A major issue facing the deployment of VII is the problem of how to stand up the system initially.  The costs associated with installing the technology in vehicles and providing communications and power at every intersection are significant.  Building out the infrastructure along the roadside without the auto manufacturers' cooperation would be disastrous, as would the reverse situation; therefore, the two parties will need to work together to make the VII concept work.

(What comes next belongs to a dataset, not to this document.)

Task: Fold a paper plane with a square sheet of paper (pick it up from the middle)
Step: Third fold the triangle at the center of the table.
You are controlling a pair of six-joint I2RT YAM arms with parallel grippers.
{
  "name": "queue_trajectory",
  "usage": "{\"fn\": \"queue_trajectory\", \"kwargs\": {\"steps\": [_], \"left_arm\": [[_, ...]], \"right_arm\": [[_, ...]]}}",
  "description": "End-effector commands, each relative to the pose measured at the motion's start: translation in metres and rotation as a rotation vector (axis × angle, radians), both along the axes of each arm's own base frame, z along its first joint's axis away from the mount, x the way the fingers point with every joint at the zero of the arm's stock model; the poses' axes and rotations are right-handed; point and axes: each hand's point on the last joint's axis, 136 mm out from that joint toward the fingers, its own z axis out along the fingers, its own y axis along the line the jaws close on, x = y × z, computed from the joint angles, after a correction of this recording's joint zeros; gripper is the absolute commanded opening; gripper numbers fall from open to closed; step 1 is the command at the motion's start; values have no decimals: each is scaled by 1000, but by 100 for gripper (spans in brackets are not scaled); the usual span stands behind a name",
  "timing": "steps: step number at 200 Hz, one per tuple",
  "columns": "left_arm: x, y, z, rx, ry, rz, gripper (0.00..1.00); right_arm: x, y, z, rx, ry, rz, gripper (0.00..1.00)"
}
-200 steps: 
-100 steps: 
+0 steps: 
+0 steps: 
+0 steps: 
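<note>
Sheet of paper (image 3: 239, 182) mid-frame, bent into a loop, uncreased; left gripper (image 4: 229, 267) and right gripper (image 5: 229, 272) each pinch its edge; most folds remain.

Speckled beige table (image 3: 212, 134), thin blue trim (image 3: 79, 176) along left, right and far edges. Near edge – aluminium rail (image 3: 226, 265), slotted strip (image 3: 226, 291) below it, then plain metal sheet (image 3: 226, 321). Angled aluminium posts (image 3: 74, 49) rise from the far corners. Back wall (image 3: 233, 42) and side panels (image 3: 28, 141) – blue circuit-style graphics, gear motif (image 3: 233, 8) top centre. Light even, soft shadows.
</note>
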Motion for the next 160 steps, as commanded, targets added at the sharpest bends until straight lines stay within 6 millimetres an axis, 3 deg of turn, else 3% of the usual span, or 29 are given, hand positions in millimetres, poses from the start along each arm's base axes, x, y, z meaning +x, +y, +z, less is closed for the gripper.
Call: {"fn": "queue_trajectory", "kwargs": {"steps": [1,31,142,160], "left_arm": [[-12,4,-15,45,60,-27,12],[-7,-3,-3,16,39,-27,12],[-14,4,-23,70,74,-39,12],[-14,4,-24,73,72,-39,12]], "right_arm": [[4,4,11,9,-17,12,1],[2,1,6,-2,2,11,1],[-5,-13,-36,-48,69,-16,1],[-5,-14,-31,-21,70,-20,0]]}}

There are proof of concept tests being performed in Michigan and California that will be evaluated by the US DOT and the auto manufacturers, and a decision will be made, jointly, about whether or not to move forward with implementation of the system at that time.

Maintenance

Another factor for consideration in regard to the technology's distribution is how to update and maintain the units. Traffic systems are highly dynamic, with new traffic controls implemented every day and roadways constructed or repaired every year.  The vehicle-based option could be updated via the internet (preferably wireless), but may subsequently require all users to have access to internet technology.  Many local government agencies have been testing deployment of internet facilities in cities and along roadways, for example at rest-stops. These systems could be used for VII updating.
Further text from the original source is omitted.